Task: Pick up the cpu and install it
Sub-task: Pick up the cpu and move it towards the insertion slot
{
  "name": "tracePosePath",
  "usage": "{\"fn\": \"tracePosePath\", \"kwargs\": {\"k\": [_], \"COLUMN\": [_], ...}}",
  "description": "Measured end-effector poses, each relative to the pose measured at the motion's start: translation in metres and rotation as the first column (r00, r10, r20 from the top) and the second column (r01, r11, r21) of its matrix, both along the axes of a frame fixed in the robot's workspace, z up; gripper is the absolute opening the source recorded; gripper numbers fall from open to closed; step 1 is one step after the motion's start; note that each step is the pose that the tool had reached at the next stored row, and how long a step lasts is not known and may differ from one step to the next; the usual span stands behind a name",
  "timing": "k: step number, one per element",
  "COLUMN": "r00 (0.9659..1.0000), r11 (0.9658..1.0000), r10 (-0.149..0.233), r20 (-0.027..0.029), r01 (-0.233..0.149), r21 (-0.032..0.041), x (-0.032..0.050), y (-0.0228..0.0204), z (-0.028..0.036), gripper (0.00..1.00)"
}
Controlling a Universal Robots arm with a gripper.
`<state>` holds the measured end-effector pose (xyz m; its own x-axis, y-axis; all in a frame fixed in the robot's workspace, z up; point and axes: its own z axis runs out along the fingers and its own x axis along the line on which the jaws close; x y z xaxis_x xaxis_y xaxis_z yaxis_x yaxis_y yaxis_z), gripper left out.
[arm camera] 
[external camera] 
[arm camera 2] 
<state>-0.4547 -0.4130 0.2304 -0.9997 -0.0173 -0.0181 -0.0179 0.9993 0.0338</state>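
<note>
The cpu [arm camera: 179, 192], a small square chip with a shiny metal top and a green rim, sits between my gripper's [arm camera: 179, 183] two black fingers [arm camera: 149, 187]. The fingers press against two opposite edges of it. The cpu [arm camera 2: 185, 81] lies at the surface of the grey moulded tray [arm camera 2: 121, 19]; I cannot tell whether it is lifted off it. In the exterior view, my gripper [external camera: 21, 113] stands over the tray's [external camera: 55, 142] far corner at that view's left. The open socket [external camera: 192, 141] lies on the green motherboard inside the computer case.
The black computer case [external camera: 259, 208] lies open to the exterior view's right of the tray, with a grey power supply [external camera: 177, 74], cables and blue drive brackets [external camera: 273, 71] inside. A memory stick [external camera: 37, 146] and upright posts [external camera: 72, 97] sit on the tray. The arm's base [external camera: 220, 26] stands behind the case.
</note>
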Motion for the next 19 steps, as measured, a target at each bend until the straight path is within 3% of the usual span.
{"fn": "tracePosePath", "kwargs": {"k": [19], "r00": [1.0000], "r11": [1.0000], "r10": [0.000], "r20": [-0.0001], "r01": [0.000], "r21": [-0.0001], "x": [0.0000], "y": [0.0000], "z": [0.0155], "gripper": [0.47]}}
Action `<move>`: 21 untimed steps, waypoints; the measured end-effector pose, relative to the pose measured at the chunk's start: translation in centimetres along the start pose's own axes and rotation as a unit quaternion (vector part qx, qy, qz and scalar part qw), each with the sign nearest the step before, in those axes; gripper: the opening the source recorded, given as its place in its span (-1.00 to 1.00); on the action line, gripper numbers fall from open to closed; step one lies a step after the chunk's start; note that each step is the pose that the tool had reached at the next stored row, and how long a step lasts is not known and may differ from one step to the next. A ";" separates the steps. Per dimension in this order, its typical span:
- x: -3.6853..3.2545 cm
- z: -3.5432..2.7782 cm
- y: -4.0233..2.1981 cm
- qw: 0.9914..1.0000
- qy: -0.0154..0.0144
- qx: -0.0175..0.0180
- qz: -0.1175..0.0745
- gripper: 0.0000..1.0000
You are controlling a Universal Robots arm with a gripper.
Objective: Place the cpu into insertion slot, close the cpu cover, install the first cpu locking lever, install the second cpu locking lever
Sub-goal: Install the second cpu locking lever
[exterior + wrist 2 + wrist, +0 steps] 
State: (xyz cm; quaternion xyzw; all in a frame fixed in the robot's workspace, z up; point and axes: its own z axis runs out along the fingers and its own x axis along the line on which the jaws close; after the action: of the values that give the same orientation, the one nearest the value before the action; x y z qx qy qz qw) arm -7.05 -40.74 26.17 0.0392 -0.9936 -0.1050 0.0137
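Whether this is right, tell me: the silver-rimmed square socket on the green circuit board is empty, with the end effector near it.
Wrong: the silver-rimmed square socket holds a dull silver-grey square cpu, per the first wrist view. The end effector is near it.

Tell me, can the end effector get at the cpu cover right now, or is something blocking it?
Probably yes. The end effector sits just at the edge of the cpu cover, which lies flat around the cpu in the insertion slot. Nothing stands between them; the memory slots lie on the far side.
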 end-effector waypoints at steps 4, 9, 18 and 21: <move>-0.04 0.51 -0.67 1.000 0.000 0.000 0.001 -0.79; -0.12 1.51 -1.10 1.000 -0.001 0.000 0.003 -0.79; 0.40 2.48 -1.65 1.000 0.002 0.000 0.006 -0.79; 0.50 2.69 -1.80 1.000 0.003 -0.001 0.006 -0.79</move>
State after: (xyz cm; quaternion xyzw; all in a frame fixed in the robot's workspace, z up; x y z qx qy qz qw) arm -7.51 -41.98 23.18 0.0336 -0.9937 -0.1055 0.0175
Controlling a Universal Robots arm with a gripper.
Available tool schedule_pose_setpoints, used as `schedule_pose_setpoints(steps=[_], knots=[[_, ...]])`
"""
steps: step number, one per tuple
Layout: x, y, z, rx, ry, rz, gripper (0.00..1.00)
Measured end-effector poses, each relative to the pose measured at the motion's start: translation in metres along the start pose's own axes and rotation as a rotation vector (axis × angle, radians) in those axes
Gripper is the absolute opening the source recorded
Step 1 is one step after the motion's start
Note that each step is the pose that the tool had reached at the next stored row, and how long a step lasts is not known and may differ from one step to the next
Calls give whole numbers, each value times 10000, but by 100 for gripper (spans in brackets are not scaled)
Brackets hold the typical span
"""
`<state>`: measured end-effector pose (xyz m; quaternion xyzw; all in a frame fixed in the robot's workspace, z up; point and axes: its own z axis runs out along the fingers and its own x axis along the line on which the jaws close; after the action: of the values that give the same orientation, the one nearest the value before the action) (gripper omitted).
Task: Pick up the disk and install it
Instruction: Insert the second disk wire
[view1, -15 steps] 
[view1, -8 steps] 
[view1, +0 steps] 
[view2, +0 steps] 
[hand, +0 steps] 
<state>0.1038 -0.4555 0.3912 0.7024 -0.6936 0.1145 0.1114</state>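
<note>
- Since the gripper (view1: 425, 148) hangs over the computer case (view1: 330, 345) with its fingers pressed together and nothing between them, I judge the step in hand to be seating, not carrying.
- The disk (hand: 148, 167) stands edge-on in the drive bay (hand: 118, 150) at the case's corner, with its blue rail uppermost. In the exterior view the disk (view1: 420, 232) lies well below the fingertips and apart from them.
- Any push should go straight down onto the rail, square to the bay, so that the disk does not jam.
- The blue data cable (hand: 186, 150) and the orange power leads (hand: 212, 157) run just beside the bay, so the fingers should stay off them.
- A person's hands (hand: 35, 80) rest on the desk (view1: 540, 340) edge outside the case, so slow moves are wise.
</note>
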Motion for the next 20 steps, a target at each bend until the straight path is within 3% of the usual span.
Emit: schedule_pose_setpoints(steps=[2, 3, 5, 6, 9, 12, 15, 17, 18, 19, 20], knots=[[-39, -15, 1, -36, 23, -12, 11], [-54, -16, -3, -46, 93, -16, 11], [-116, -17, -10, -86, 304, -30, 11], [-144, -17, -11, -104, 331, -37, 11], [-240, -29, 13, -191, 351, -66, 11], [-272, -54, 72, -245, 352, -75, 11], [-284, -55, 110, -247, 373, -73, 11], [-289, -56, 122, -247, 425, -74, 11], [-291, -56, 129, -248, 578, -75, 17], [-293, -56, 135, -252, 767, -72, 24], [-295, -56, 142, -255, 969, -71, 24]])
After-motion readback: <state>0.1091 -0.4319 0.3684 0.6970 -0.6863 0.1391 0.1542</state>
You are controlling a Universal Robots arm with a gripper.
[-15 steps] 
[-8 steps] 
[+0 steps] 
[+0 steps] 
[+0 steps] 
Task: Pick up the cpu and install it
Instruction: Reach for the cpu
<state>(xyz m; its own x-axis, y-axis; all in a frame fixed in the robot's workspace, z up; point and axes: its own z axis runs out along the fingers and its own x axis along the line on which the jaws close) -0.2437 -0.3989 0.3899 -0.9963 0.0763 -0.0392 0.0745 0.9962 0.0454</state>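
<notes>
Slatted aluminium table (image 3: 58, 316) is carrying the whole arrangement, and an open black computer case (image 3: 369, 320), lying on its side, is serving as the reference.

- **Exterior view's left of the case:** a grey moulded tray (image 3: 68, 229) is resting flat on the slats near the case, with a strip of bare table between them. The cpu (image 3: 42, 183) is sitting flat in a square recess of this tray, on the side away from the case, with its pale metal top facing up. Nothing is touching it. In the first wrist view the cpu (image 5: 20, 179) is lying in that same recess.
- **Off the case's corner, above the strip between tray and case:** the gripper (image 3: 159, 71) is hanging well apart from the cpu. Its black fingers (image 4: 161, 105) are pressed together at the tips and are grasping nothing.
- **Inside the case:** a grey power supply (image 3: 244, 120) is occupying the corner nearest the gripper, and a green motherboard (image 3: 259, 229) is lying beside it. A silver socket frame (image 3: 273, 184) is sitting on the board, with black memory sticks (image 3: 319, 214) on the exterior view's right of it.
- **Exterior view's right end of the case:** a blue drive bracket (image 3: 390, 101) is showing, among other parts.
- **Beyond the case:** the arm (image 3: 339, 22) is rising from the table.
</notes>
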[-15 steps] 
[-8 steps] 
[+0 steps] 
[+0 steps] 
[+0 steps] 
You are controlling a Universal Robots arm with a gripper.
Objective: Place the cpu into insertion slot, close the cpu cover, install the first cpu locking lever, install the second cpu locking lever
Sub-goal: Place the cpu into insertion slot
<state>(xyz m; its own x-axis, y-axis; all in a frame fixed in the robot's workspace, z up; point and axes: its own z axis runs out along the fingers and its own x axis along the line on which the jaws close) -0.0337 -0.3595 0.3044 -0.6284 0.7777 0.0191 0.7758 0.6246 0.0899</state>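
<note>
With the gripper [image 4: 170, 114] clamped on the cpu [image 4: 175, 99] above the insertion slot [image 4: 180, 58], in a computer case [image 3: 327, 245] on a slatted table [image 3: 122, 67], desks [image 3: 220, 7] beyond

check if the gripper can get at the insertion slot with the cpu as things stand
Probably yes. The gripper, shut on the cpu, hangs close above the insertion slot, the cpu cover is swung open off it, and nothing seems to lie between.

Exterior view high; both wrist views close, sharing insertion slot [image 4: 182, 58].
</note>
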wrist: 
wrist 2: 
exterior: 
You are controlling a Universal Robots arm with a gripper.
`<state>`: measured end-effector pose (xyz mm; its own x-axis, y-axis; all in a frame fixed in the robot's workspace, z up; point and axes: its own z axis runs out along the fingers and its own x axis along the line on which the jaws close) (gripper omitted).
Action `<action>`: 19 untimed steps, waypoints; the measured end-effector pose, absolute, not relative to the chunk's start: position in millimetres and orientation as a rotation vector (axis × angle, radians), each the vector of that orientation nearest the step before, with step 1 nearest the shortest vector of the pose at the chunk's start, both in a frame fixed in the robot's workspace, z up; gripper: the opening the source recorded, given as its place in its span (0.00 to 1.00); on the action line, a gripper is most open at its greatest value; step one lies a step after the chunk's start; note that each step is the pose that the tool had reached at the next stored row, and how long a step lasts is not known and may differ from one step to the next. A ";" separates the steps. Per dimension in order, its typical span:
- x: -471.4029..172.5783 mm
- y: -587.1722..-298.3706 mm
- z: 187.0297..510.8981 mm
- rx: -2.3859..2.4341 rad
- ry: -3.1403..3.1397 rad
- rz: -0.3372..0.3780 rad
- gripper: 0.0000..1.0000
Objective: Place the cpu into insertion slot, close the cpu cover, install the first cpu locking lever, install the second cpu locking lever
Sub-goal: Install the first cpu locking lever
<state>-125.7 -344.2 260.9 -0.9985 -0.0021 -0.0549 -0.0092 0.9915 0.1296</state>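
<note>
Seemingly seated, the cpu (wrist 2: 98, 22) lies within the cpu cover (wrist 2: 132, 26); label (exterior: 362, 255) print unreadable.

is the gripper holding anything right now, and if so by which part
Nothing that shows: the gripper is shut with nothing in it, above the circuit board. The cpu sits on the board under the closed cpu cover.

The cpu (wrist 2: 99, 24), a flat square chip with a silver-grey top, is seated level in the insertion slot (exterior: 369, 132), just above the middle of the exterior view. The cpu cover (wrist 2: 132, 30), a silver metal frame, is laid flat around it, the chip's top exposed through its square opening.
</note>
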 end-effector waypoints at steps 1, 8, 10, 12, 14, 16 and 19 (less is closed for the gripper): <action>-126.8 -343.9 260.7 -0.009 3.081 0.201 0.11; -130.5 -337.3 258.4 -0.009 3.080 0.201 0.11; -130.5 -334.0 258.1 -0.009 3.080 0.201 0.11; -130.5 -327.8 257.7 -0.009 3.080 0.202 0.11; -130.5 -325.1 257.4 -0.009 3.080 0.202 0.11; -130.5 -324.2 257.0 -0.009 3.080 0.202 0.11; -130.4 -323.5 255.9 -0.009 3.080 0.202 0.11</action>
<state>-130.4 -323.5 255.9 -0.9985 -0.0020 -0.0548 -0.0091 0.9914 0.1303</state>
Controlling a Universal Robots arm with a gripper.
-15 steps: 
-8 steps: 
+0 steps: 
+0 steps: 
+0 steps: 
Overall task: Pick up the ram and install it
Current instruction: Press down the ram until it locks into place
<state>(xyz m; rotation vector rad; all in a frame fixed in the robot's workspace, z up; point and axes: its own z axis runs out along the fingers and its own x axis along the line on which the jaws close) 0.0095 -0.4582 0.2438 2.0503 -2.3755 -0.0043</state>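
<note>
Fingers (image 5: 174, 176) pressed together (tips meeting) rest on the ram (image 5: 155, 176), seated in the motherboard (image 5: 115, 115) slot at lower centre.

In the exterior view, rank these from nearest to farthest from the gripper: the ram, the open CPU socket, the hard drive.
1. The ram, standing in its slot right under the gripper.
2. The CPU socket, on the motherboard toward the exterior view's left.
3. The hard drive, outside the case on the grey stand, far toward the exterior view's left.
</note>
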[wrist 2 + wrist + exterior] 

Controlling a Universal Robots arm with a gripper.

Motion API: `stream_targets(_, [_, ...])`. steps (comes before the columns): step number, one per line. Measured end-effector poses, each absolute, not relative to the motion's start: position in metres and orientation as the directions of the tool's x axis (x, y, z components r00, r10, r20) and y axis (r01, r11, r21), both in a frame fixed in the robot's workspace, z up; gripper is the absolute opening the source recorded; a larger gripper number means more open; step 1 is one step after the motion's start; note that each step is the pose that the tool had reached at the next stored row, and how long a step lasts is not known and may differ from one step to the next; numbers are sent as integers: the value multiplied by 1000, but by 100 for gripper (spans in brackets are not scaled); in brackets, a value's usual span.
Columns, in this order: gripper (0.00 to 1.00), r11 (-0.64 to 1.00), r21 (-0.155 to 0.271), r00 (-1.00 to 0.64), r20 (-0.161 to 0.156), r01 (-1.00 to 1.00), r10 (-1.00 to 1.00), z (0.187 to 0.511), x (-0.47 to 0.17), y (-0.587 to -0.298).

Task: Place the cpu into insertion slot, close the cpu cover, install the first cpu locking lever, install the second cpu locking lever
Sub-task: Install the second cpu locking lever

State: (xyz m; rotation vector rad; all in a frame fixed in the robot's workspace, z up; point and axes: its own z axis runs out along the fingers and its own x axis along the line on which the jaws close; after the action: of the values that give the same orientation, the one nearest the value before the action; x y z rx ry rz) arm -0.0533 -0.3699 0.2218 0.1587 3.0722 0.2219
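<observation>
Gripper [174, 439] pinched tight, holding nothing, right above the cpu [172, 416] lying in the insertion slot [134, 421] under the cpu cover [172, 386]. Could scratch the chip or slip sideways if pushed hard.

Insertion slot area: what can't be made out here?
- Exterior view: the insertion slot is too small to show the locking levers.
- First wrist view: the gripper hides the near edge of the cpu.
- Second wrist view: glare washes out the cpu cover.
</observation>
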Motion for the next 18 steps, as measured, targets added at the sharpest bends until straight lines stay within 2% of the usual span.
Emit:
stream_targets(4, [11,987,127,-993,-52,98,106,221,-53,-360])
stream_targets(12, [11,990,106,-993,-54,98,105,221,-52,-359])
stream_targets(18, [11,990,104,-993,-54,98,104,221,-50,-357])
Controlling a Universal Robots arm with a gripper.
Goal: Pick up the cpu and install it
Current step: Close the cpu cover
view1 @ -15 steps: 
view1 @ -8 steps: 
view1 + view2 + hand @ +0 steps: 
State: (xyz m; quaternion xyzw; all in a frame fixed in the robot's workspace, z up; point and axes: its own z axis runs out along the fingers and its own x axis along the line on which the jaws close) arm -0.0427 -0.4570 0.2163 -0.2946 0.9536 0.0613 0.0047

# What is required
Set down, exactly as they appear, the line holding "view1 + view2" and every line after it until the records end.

# Response to the exercise
view1 + view2 + hand @ +0 steps: 
State: (xyz m; quaternion xyzw; all in a frame fixed in the robot's workspace, z up; point and axes: its own z axis runs out along the fingers and its own x axis along the line on which the jaws close) arm -0.0427 -0.4570 0.2163 -0.2946 0.9536 0.0613 0.0047

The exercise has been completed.